### PROMPT
The answer should be every line below, repeated exactly, with the images left out.

### COLLECTED DATA
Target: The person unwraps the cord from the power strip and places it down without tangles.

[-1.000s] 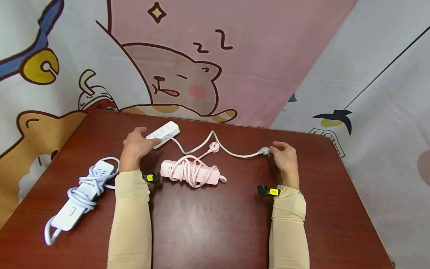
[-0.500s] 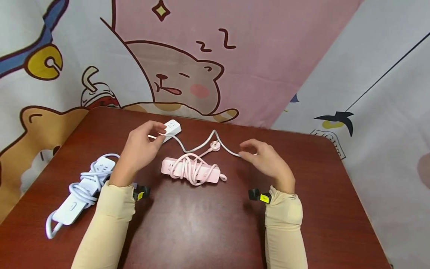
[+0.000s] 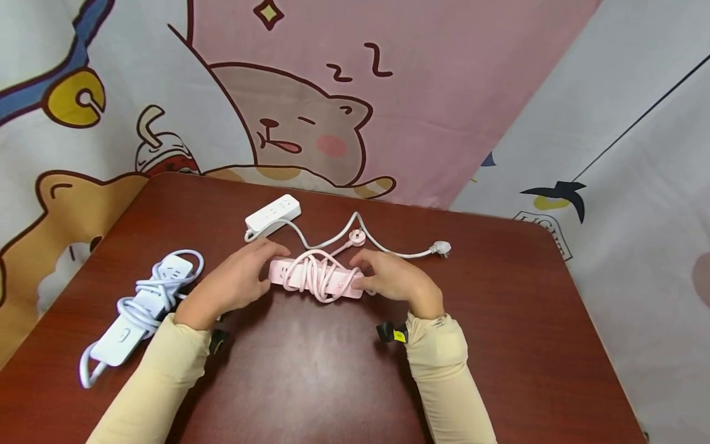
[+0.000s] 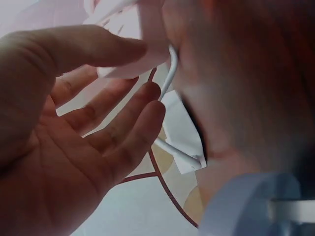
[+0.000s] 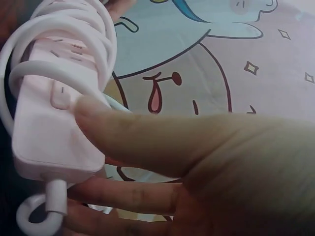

### RESPONSE AREA
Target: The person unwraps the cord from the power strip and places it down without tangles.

[-1.000s] 
[-0.500s] 
[+0.000s] 
[+0.000s] 
[+0.000s] 

The output contains nothing more.